Falling somewhere in the middle are Ms. Ebersole and her co-editor, Richard Peabody. They acknowledge Elvis' importance in American culture, but write in the introduction, "Many think that dying was a good career move for a man who had absolutely hit rock bottom in terms of his health and his career."

"I don't think they'll be selling this book at Graceland," says Mr. Peabody,who is given to dry, cynical asides.

Ms. Ebersole, 37, a Washington writer and editor, is also a student of pop culture; she was an associate producer for a TV show on lunch-box heroes. Growing up in Alabama in the 1960s, she was exposed to a heavy dose of Presley culture. Today, she likes the singer enough to collect Elvis memorabilia (ties, pins, clocks) and take a CD of his greatest hits when she travels.

Mr. Peabody, 42, a writer and editor who lives in Chevy Chase, has a different perspective. A native of Washington whose musical tastes run more to British rock, he smiles wanly when asked if a commentator on the Presley phenomenon could be too smart-alecky.

"No," he answers quickly.

But he does allow to liking some of Presley's music, and on this day is sporting a jaunty black Elvis tie given to him by Ms. Ebersole.

The editors say they knew there was a lot of Elvis material available when they began "Mondo Elvis," but they were surprised by the range and volume.

"There really is a lot of bad Elvis fiction out there," Mr. Peabody says, making a face. "It almost becomes cheesy science fiction, or 'I Married Elvis' kind of stuff."

"Elvis romance fiction," Ms. Ebersole interjects with a laugh.

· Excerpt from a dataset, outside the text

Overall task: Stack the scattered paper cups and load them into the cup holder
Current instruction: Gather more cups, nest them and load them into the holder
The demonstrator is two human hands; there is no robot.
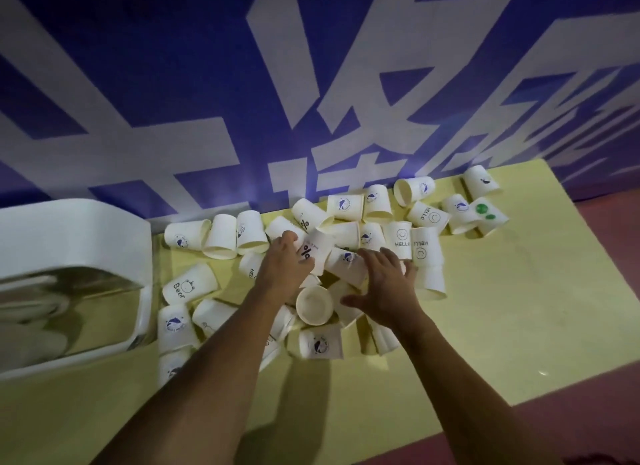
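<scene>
Yellow table point(502, 309), blue banner point(138, 84) behind; paper cups point(188, 286) lie scattered. Left hand point(285, 264) curls its fingers round percent-marked cup point(317, 248), long axis slanting away; right hand point(386, 286) hovers beside, fingers spread. Cup holder point(69, 229) sits left, nearer left hand

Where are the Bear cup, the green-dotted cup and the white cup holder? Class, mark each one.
Bear cup point(189, 284): head view, printed side wall.
Green-dotted cup point(490, 217): head view, side wall, at the small dot.
White cup holder point(79, 236): head view, white top casing.
</scene>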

'The Elvises of Madison County,' " muses Mr. Peabody. "There's something there, I think."

This is the second time the editors have assessed a pop-culture icon in this form. First was last year's "Mondo Barbie," a quirky little book about everyone's favorite doll -- or not-so-favorite, as it turned out.

"That was a dark book, a very violent book," says Mr. Peabody. "It was reflective of the feelings that a lot of young women had about the doll. The pieces show a lot of violence against her -- ripping her head off, that kind of thing."

He feels "Mondo Elvis" is a "much sadder book," to which Ms. Ebersole adds: "I see a lot of longing for lost innocence in this one. He started out so earnest and innocent, and then it all ate him up. His life becomes a tragic comedy."

"I think that Elvis had a terrible life in many ways," agrees Ms. Mee, a writer and actress who lives in Roanoke, Va. "I went to Graceland andto Tupelo, Miss. [his hometown], for the novel. I was fascinated all over again, especially thinking about the early Elvis. There is something so beguiling about him. The later Elvis is difficult. I just hate to see the pictures when he was so all puffed up."

Much of "The Girl Who Loved Elvis" comes from Ms. Mee's experiences growing up in Trion, Ga., in the late 1950s. "He became a symbol to me and the people in my hometown," she says. "He was someone from a low blue-collar culture -- even lower, really -- who was able to get out of the bottle."

Ms. Ebersole and Mr. Peabody are at work on a third "Mondo" book, but don't want to reveal the subject. "Our publishers asked us not to," Ms. Ebersole says apologetically, "though you could probably figure it out. There aren't too many people who warrant this attention."

"I voted for 'Mondo Barney,' " Mr. Peabody says, "but they turned me down."